■ Directions:
Repeat exactly, and only, the lines below starting at the line that contains "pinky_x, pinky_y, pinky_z" and ending at the line that contains "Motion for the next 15", inclusive of both.

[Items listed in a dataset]
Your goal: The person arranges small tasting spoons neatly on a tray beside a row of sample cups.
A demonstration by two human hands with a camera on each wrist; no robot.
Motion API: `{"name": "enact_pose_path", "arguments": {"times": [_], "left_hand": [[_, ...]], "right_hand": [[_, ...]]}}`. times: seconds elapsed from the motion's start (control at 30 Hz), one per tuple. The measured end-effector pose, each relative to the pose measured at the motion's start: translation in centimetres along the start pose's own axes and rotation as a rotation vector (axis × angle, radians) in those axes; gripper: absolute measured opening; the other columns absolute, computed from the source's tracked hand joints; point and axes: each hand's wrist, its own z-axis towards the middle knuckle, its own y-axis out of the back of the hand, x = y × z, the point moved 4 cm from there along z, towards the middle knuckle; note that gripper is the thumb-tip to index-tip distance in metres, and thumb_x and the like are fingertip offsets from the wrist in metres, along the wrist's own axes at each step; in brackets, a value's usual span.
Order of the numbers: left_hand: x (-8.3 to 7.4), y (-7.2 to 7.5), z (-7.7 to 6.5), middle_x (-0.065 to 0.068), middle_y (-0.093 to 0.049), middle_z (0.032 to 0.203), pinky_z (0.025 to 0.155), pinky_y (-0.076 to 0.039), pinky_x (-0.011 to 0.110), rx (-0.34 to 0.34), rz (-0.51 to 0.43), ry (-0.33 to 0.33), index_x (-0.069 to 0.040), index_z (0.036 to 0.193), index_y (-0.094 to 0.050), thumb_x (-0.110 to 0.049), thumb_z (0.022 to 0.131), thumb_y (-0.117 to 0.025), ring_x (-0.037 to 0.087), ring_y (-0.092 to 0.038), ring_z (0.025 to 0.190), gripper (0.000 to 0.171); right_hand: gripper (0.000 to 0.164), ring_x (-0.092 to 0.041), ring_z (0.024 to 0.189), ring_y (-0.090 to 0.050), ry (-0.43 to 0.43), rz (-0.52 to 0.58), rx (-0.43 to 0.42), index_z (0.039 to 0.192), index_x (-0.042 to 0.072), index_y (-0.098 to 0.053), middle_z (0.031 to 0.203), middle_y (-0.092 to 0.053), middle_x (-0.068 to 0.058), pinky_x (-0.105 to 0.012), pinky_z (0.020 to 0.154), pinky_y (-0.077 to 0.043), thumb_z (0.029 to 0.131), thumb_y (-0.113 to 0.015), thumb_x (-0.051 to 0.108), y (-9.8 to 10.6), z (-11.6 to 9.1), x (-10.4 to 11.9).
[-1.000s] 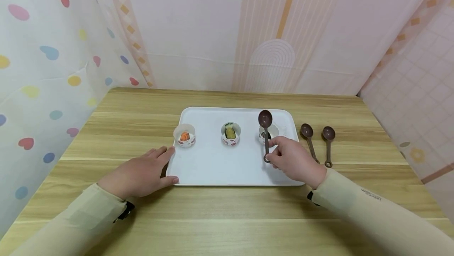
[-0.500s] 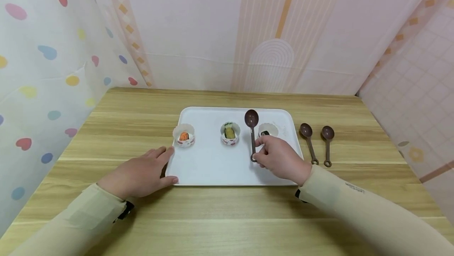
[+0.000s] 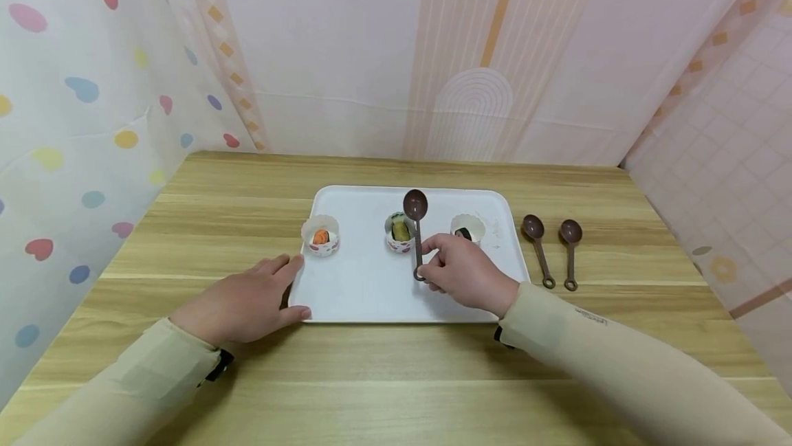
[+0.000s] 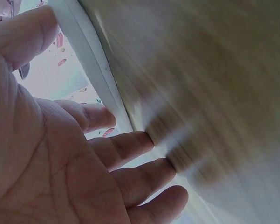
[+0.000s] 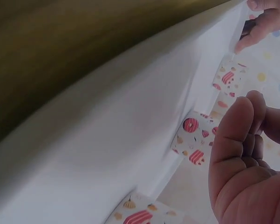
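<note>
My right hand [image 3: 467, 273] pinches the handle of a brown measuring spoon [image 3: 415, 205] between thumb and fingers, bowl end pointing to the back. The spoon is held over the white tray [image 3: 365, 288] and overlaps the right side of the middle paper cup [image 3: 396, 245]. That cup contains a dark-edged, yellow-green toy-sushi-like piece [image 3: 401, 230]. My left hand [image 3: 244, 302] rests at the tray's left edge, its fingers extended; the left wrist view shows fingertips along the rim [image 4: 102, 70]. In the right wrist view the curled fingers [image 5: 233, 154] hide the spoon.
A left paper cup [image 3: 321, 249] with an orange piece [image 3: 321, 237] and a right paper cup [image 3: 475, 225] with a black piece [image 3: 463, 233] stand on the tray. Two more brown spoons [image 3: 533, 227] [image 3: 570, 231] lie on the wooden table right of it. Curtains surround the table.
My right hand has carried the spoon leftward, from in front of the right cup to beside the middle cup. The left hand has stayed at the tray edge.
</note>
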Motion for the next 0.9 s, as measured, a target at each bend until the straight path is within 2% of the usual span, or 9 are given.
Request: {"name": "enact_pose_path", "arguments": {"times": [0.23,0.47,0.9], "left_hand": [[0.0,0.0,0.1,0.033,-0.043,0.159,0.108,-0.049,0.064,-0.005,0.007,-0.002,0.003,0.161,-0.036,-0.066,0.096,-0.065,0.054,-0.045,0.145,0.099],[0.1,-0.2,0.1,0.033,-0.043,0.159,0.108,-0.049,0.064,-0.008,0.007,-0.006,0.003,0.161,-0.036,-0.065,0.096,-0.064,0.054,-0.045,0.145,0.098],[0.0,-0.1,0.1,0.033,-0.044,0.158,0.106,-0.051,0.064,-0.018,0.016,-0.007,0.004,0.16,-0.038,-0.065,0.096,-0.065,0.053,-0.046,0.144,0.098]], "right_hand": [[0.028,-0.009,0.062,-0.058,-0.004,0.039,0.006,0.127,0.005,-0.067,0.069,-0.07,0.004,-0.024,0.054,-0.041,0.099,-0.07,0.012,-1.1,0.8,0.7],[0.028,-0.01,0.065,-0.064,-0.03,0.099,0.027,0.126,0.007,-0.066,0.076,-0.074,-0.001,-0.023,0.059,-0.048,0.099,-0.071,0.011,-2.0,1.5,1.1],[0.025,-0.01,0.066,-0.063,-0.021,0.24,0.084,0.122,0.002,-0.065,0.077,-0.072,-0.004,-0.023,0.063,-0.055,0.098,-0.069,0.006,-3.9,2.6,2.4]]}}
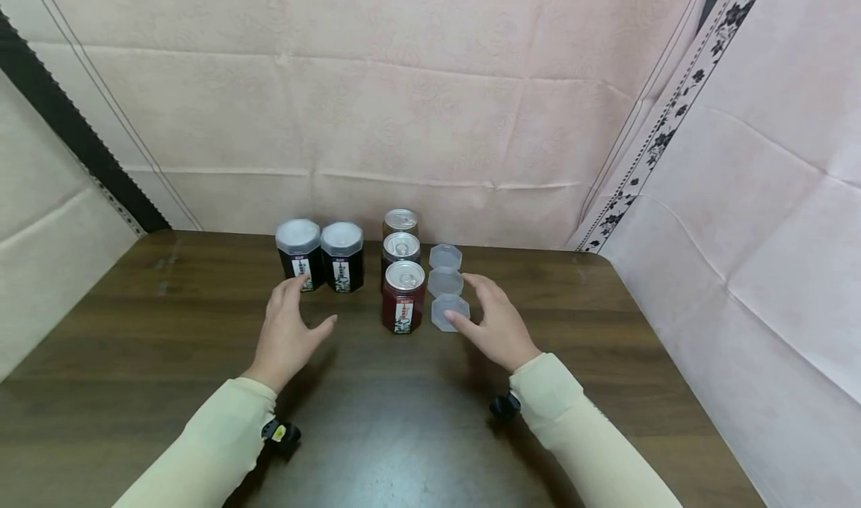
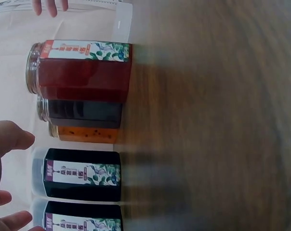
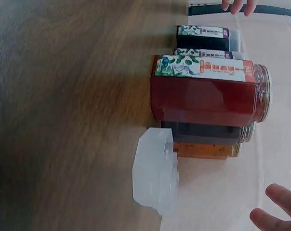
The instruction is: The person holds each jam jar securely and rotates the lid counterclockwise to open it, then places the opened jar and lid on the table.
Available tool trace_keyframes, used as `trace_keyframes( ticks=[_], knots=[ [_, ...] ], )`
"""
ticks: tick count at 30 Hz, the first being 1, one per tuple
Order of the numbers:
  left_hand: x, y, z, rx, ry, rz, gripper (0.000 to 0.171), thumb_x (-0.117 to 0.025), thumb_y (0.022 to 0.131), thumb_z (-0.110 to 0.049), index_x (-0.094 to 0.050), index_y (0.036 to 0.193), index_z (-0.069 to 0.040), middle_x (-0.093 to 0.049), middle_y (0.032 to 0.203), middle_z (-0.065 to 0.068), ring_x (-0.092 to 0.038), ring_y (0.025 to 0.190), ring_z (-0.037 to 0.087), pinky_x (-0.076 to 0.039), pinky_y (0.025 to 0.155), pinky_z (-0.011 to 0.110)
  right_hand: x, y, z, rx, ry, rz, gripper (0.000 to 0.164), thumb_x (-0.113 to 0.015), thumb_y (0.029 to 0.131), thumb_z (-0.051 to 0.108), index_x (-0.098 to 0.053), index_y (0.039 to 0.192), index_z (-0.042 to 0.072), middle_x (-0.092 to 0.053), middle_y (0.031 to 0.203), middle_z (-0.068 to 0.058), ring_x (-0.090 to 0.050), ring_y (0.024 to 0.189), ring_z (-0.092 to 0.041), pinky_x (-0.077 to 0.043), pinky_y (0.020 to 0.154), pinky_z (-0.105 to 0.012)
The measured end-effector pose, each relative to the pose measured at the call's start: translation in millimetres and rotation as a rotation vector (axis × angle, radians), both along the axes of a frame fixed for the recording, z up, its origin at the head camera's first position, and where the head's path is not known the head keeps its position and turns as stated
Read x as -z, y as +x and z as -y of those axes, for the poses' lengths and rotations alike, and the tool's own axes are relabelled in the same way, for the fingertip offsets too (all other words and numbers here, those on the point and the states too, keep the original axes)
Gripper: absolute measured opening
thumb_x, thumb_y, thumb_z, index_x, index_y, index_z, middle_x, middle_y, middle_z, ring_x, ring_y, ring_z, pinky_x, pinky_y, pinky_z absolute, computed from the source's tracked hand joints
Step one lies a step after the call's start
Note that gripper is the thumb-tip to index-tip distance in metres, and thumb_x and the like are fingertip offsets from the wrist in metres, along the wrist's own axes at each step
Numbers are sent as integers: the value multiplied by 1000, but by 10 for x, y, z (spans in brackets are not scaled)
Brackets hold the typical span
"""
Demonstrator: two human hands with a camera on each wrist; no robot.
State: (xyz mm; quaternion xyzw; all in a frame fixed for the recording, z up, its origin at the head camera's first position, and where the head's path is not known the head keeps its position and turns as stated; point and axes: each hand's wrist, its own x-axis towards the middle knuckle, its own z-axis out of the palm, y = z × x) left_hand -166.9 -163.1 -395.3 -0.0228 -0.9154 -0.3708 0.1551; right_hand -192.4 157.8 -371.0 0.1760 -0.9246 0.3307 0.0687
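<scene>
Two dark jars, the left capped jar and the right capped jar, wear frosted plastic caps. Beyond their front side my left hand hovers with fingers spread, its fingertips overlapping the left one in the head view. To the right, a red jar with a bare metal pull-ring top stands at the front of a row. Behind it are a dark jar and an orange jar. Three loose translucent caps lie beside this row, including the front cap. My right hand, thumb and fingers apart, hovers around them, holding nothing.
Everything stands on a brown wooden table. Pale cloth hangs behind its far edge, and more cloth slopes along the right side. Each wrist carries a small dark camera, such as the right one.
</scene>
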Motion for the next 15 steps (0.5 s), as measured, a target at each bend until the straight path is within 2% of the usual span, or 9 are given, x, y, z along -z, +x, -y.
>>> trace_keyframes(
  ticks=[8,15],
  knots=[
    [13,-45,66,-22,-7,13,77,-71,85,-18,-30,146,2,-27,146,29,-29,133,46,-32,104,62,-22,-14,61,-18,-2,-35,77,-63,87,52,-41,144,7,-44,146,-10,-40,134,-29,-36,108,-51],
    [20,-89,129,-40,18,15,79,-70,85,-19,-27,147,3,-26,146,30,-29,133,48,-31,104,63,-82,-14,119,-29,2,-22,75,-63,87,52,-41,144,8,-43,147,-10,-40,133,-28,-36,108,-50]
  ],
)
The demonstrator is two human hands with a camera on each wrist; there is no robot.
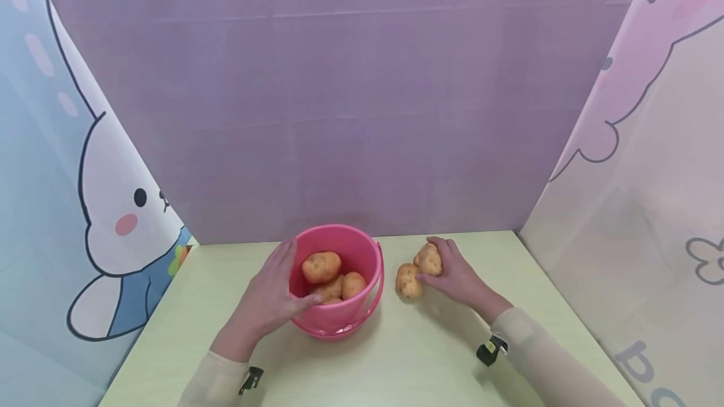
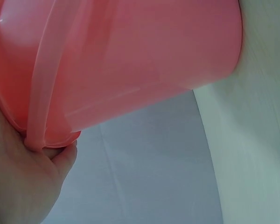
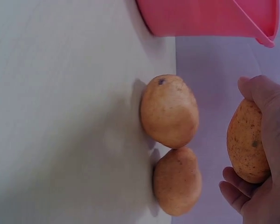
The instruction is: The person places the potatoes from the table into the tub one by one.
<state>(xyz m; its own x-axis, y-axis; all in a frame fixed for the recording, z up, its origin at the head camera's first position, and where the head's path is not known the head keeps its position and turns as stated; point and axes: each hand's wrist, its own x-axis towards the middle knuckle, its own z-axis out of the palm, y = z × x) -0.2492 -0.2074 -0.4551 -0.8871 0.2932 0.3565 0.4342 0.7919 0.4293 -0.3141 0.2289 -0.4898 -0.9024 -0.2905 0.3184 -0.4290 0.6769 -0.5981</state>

■ Solution for this exercise:
thumb_x, thumb_y, thumb_z, index_x, index_y, index_z, middle_x, middle_y, middle_z, ring_x, ring_y, ring_z, pinky_x, pinky_y, pinky_z absolute, computed from the source's tracked hand joints
Step one lies a step after the call's start
Note that gripper is the thumb-tip to index-tip distance in metres, and thumb_x and the like are fingertip offsets from the wrist in metres, along the wrist's own axes at each step
Numbers are sent as integers: the value multiplied by 1000, but by 10 for x, y, z (spans in brackets are not scaled)
Brackets hold the typical span
"""
Demonstrator: two human hands with a camera on each wrist; no robot.
State: (xyz mm; quaternion xyzw; all in a frame fixed for the recording, z up, its origin at the head camera's first position, and where the head's path is not known the head keeps its position and turns as stated; point and axes: each hand's wrist, its own x-axis towards the middle knuckle, its own z-axis out of the palm, y = z × x) left_hand -166.9 -163.1 -395.3 -0.0228 -0.9154 -0.3708 0.1551; right_hand -192.4 157.8 -371.0 0.1760 -0.9246 0.3307 0.0687
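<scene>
Two dark jars, the left capped jar and the right capped jar, wear frosted plastic caps. Beyond their front side my left hand hovers with fingers spread, its fingertips overlapping the left one in the head view. To the right, a red jar with a bare metal pull-ring top stands at the front of a row. Behind it are a dark jar and an orange jar. Three loose translucent caps lie beside this row, including the front cap. My right hand, thumb and fingers apart, hovers around them, holding nothing.
Everything stands on a brown wooden table. Pale cloth hangs behind its far edge, and more cloth slopes along the right side. Each wrist carries a small dark camera, such as the right one.
</scene>
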Motion for the next 15 steps (0.5 s), as measured, a target at each bend until the straight path is within 2% of the usual span, or 9 are given, x, y, z along -z, +x, -y.

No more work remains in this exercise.